I drove home and hit the books again. The late 1950s and early 1960s also seemed promising; I knew Spencer had a lot to say about school integration during the Civil Rights era. Again I identified dates, motored along mountain roads, read egregious amounts of microfilm, found nothing. Then my own semester ground into gear, making further detective work impossible.
Did biased white editors refuse to publish Spencer? Certainly letters that never see print can still have a big impact. Or did Spencer never send fair copies of her eloquent drafts? That’s not what family and friends told her biographer, but stories can get muddled. Maybe the chief informant Greene cites about the 1919 campaign, the poet’s son Chauncey Spencer, was off by a year or two. Maybe I was unlucky, picking the wrong dates, packing up canisters of tape just a few pages before a potential discovery.
Scholarship always requires weighing the costs versus rewards of time and effort. In this case, thoroughness would be wildly expensive: checking every paper from the relevant decades would take weeks. Plus, skimming microfilm is awful (the librarian kept offering me Dramamine). It would be hard to find even another day or two for archival searching before the essay deadline, but in any case, I haven’t been able to narrow down another likely six-month window.
What I have managed to establish: Greene’s biography, while remaining an immensely valuable piece of scholarship, is missing some twists. In letters, as in poetry, Spencer might have drafted more than she finished or sent off to potential publishers. But that’s an intuition, not a claim I can prove.
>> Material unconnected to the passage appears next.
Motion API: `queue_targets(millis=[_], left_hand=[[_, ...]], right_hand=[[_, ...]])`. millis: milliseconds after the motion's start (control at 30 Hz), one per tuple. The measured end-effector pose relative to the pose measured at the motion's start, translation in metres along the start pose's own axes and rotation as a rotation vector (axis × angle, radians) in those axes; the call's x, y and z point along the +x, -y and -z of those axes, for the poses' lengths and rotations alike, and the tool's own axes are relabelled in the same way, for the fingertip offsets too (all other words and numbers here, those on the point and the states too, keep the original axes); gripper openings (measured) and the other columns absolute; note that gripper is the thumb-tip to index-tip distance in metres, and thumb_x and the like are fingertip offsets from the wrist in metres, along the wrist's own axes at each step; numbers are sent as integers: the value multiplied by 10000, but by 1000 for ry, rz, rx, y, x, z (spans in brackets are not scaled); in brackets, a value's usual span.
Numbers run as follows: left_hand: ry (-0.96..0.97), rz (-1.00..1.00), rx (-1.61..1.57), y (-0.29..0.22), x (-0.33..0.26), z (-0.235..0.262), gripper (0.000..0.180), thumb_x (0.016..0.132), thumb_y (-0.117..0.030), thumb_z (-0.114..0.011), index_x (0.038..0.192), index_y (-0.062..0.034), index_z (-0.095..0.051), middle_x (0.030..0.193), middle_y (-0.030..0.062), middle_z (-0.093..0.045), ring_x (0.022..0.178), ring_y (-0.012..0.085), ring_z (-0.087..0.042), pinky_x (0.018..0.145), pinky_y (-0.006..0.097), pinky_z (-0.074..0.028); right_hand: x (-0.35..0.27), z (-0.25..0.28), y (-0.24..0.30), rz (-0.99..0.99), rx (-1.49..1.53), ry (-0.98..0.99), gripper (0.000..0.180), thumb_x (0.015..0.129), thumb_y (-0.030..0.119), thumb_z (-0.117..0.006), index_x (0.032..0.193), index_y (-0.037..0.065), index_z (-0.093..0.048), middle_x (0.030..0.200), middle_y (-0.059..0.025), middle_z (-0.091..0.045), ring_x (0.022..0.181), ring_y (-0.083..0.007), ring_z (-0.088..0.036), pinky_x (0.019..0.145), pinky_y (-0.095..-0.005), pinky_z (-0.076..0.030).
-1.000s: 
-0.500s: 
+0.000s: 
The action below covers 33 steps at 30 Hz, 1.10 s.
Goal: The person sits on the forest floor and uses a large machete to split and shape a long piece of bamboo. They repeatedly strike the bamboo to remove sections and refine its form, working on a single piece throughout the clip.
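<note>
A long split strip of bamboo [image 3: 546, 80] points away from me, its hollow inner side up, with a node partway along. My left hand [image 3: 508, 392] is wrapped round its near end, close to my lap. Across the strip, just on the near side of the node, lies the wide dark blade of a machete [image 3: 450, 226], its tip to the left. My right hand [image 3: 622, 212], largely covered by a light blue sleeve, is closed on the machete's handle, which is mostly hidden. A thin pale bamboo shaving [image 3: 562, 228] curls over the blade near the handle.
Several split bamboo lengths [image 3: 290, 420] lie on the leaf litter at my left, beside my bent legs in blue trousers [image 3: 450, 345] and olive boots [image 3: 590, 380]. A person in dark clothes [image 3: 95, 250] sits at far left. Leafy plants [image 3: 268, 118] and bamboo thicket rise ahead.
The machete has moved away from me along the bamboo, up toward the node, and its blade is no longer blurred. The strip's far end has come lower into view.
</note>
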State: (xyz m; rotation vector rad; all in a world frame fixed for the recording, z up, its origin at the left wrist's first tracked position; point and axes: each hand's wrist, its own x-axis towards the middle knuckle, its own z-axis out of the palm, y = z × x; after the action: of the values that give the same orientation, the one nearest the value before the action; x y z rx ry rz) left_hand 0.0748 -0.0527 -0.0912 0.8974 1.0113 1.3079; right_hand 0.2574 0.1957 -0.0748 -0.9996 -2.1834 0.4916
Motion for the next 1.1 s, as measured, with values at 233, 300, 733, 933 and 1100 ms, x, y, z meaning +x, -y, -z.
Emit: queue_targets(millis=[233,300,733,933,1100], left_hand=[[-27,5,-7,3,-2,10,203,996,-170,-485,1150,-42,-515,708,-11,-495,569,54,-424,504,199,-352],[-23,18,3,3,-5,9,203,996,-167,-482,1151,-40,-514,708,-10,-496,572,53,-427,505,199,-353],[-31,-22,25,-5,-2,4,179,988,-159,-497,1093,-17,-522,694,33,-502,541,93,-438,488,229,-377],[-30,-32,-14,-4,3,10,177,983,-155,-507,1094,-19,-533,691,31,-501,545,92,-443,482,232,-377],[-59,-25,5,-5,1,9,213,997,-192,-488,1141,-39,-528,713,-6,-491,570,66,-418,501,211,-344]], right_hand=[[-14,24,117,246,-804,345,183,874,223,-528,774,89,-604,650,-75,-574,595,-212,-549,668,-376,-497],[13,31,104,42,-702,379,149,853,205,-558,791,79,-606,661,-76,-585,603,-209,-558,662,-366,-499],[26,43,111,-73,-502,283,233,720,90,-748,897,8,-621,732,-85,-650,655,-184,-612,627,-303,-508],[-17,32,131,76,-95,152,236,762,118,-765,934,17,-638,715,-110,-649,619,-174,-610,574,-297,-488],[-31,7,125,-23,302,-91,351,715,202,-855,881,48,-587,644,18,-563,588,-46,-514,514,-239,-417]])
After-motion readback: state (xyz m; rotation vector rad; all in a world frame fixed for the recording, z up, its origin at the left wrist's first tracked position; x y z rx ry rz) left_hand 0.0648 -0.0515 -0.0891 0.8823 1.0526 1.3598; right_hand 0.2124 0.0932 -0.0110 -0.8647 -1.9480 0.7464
Yet the poet’s apparition is a few degrees sharper in my mind’s eye, for whatever that’s worth. More importantly, I have a better grasp of where she lived then, and where I live now. In the early nineteen-sixties, a recurrent feature in The Lynchburg News was “The Confederate Column,” celebrating white southern heritage during the Civil War centennial. I knew about violence and injustice during that era, but somehow I didn’t know this—the daily, ordinary noxiousness of opening the paper every day to idolatry of “heroes” who fought to keep your grandparents enslaved. Amongst the coverage was a photograph of Confederate reenactors gathered around a piece of Lost Cause art on my campus, at Washington and Lee University. Edward Valentine’s statue of recumbent Lee holds a place of honor in Lee Chapel, some yards downhill from the third-floor office where I’m typing. Spencer’s Lynchburg, at least, isn’t mysterious.
I have devoted my life to telling plausible stories about absences, so continuing to seek Anne Spencer, without especial hope of answers, is fine by me. I like to imagine frustration might even be her gift to me; it would be in character for the troublemaking, generous spirit I’ve conjured. The whirring microfilm readers might not reveal everything I hoped to learn about one activist poet, after all, but they do restore my attention to urgent silences at home.
 J. Lee Green, Time’s Unfading Garden: Anne Spencer’s Life and Poetry (Baton Rouge: Louisiana State University Press, 1977), 87.